--- Dataset excerpts Enclosed Below ---
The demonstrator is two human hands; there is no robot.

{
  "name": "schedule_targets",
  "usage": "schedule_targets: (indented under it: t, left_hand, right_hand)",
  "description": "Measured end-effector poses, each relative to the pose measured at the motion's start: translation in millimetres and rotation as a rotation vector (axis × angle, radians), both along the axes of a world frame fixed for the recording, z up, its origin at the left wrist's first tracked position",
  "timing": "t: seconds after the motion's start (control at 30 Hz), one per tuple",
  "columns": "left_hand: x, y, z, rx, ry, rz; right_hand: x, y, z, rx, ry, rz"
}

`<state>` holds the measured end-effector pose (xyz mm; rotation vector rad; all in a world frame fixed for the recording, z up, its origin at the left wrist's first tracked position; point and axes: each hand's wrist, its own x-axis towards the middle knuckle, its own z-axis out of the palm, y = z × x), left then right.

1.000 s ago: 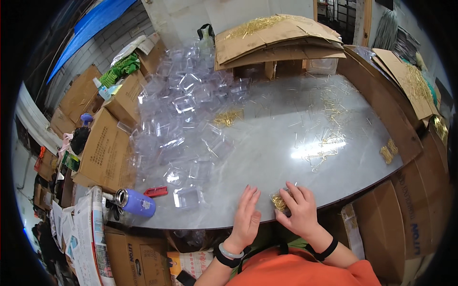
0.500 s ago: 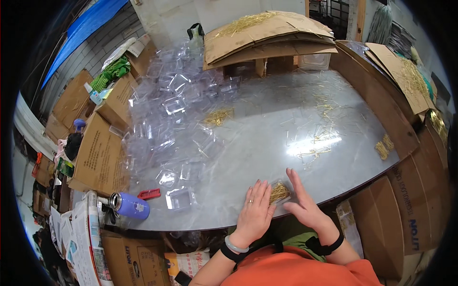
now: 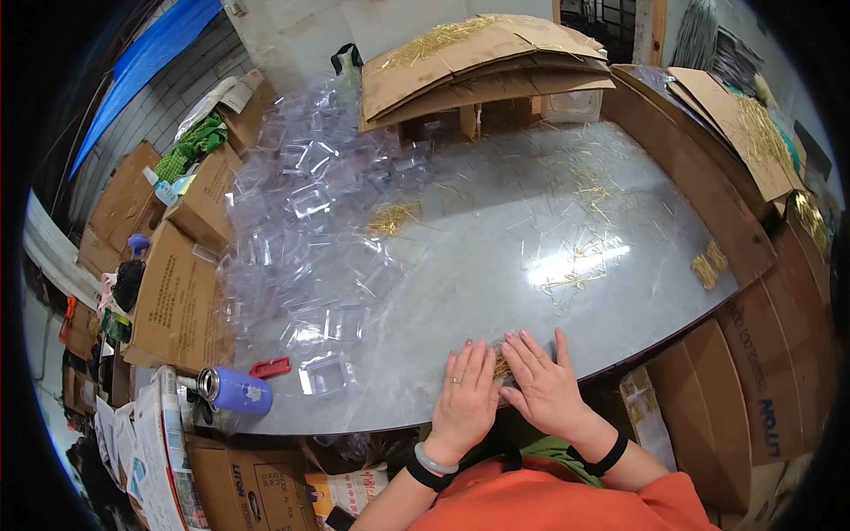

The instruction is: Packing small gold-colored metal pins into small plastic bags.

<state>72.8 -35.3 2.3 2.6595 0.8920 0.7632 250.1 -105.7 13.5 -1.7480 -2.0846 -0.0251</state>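
Note:
At the near edge of the grey table, a small bundle of thin gold wire-like pieces [image 3: 502, 365] shows in the narrow gap between my hands. The clear plastic box around it is mostly covered. My left hand [image 3: 467, 394] lies over its left side, fingers straight and close together. From the right, my right hand [image 3: 542, 380] rests flat across it, fingers stretched and thumb apart. Neither hand is wrapped around anything. Many clear plastic boxes [image 3: 326, 375] spread over the table's left side, and a loose gold pile [image 3: 392, 219] lies beside them.
A purple bottle [image 3: 237, 391] lies on its side by a red tool [image 3: 269, 366] at the left. Two gold bundles [image 3: 709, 265] sit near the right edge. Bent cardboard sheets [image 3: 496, 71] form a cover at the back; cartons [image 3: 181, 292] line the left side.
My right hand has come down and left onto the small box, covering most of the gold pieces. My left hand stays beside it. The whole view has shifted slightly.

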Motion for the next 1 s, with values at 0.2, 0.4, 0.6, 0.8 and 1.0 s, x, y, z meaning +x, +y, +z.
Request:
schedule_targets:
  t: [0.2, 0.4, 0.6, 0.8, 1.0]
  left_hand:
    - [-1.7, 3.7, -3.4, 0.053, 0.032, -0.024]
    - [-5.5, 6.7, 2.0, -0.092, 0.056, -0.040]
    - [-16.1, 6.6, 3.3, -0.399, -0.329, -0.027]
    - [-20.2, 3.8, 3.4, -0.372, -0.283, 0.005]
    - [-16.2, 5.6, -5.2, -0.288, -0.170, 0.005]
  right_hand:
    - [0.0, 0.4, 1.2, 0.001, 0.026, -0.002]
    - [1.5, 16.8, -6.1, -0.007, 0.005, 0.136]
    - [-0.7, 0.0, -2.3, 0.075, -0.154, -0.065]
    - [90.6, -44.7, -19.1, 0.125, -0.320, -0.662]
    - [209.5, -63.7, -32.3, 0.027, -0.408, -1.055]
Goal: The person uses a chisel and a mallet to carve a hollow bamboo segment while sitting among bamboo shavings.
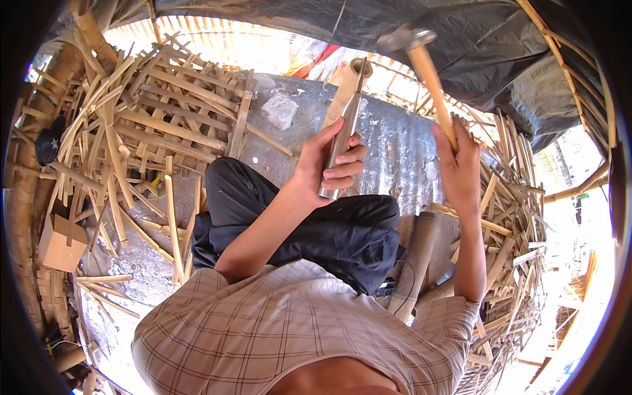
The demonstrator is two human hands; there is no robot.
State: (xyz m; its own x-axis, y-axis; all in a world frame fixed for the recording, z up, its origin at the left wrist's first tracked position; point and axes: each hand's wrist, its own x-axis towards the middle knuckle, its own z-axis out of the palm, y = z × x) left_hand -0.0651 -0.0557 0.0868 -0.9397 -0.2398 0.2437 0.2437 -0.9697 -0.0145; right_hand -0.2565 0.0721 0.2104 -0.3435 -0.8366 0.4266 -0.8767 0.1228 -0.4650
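In the head view, the left hand [332, 164] is closed around the silvery handle of a metal tool [351, 115], just above the middle of the frame, its narrow dark end pointing up; the fingers wrap right round it, probably to keep it steady. Behind its upper part stands a pale bamboo tube [339, 102] with a hollow end; whether they touch, I cannot tell. At upper right, the right hand [459, 174] grasps a hammer [430, 82] low on its wooden handle, head upward and apart from the tool, a hold that would suit a free swing. Crossed legs in dark trousers [296, 240] leave working room ahead. Bamboo lattice [191, 135] at upper left and loose strips [510, 247] at right lie to the sides, seemingly within reach.
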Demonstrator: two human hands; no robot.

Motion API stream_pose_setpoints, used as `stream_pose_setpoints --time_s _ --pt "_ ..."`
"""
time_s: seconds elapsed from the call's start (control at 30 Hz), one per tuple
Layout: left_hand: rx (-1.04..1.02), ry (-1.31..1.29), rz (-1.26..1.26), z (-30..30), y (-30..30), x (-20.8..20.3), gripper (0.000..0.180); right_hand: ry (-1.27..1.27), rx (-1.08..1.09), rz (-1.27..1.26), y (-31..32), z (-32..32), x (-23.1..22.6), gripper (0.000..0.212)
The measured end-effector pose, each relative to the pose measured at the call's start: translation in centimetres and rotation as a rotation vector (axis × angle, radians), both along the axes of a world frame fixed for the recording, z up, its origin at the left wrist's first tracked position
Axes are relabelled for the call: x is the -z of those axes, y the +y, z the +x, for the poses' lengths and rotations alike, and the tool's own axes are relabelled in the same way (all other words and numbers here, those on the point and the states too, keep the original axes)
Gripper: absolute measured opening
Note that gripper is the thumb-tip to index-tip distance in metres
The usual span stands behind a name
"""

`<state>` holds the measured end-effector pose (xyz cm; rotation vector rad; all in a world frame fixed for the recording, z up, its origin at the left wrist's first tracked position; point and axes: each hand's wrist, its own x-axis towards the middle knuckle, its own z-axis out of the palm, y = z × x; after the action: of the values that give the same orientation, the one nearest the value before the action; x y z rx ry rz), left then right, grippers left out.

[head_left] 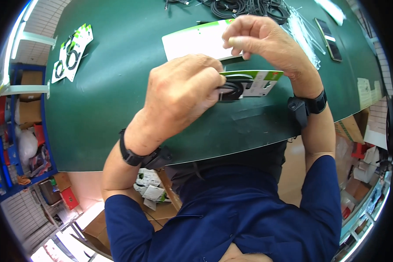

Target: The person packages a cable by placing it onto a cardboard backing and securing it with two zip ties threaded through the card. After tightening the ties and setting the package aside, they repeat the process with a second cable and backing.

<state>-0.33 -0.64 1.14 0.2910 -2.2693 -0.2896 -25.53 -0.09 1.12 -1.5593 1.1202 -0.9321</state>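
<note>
My left hand is closed on a green-and-white backing card, gripping its left side over the table's near part. A coiled black cable lies against the card's face, partly covered by my fingers. Just beyond and to the right, my right hand is raised with its fingers curled and the thumb pressed in. Whatever may be between those fingertips is too small to make out. Under and beside that hand lies a flat white card stack with a green edge.
Finished-looking cards with coiled cables lie at the far left of the green table. A heap of black cables sits at the back. White cable ties and a phone are at right. Below stands a box of cards.
</note>
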Motion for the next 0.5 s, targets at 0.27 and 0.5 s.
stream_pose_setpoints --time_s 0.27,0.5 --pt "-0.177 0.021 0.616 1.0 0.5 0.4 0.014 0.397 -0.069 -0.51 2.4 2.4 -2.5 0.023" --pt "-0.199 0.007 0.688 1.1 0.3 1.2 0.013 0.588 -0.035 -0.693 2.6 4.4 -0.7 0.02"
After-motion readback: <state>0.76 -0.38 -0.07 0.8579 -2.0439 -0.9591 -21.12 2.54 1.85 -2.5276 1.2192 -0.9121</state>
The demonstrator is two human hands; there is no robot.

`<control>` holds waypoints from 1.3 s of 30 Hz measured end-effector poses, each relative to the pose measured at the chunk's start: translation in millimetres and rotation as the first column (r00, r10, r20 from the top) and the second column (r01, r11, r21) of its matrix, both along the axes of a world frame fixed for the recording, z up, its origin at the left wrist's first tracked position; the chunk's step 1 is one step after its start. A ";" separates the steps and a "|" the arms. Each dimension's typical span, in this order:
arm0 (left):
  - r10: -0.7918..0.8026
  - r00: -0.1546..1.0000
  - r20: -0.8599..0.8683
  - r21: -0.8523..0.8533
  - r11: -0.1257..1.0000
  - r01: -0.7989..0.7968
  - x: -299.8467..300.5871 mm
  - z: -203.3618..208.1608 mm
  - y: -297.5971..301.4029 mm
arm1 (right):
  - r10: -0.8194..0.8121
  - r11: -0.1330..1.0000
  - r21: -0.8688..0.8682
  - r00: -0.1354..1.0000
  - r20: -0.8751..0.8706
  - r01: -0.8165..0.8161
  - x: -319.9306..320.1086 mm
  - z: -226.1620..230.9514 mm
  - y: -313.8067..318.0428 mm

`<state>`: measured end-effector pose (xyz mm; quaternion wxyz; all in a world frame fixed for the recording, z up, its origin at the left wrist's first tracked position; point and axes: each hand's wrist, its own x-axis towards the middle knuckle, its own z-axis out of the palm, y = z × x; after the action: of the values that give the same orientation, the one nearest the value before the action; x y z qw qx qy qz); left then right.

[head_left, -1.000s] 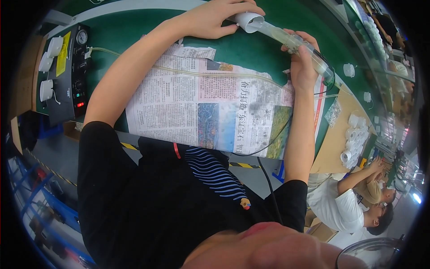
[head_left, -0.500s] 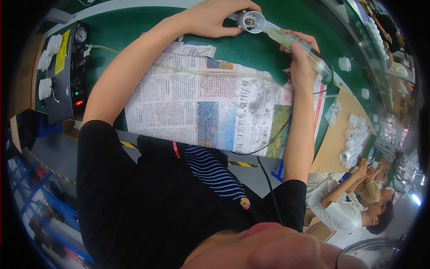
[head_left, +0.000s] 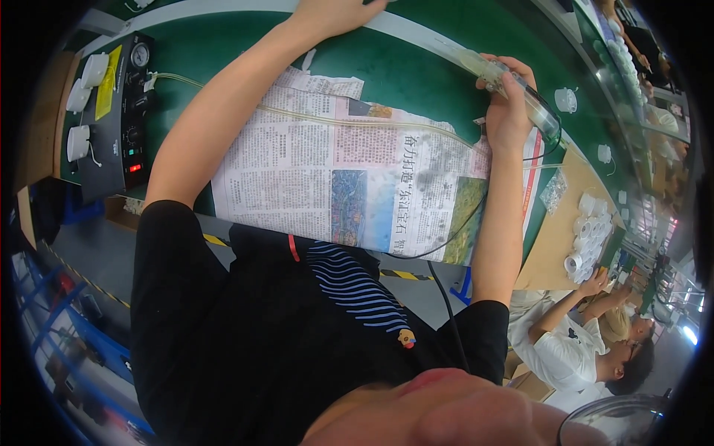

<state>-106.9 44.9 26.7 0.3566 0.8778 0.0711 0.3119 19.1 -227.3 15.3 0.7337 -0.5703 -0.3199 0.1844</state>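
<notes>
My right hand [head_left: 512, 104] is wrapped around a clear glue-dispensing syringe [head_left: 541, 113], whose nozzle end points up and left over the far side of the green table [head_left: 245, 37]. At the top edge of the picture is my left hand [head_left: 335, 13], reaching across the pale strip along the table's far edge. Most of its fingers are cut off there, so what they hold, if anything, is hidden. Beneath my forearms lies a printed newspaper sheet [head_left: 294, 171], crossed by a thin clear hose [head_left: 357, 120].
A black dispenser box [head_left: 115, 141] with a gauge stands at the left, with white round parts on it. To the right are a brown board [head_left: 547, 253], several white cups [head_left: 587, 238] and a small clear bag [head_left: 552, 189]. People sit working beyond, at lower right.
My left hand has moved up and away, taking the white round cup out of view. My right hand keeps the syringe, its nozzle now apart from the cup's former place.
</notes>
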 end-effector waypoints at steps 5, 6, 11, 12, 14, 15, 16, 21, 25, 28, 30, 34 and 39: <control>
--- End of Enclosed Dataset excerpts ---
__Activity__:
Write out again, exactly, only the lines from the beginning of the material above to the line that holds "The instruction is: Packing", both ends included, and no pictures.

__Answer section__:
The demonstrator is two human hands; there is no robot.

{
  "name": "schedule_targets",
  "usage": "schedule_targets: (indented under it: t, left_hand, right_hand)",
  "description": "Measured end-effector poses, each relative to the pose measured at the motion's start: translation in millimetres and rotation as a rotation vector (axis × angle, radians), both along the axes of a world frame fixed for the recording, z up, its origin at the left wrist's first tracked position",
  "timing": "t: seconds after the motion's start (control at 30 Hz), one per tuple",
  "columns": "left_hand: x, y, z, rx, ry, rz; right_hand: x, y, z, rx, ry, rz"
}

`<state>` holds the measured end-effector pose (xyz mm; rotation vector rad; all in a world frame fixed for the recording, z up, its origin at the left wrist's first tracked position; point and axes: each hand's wrist, its own x-axis towards the middle knuckle, its own z-axis out of the palm, y = z × x), left then right.

1.000 s ago: 
0.500 s ago: 
now: 

The instruction is: Packing small gold-colored metal pins into small plastic bags.

The response to this exercise is now finished.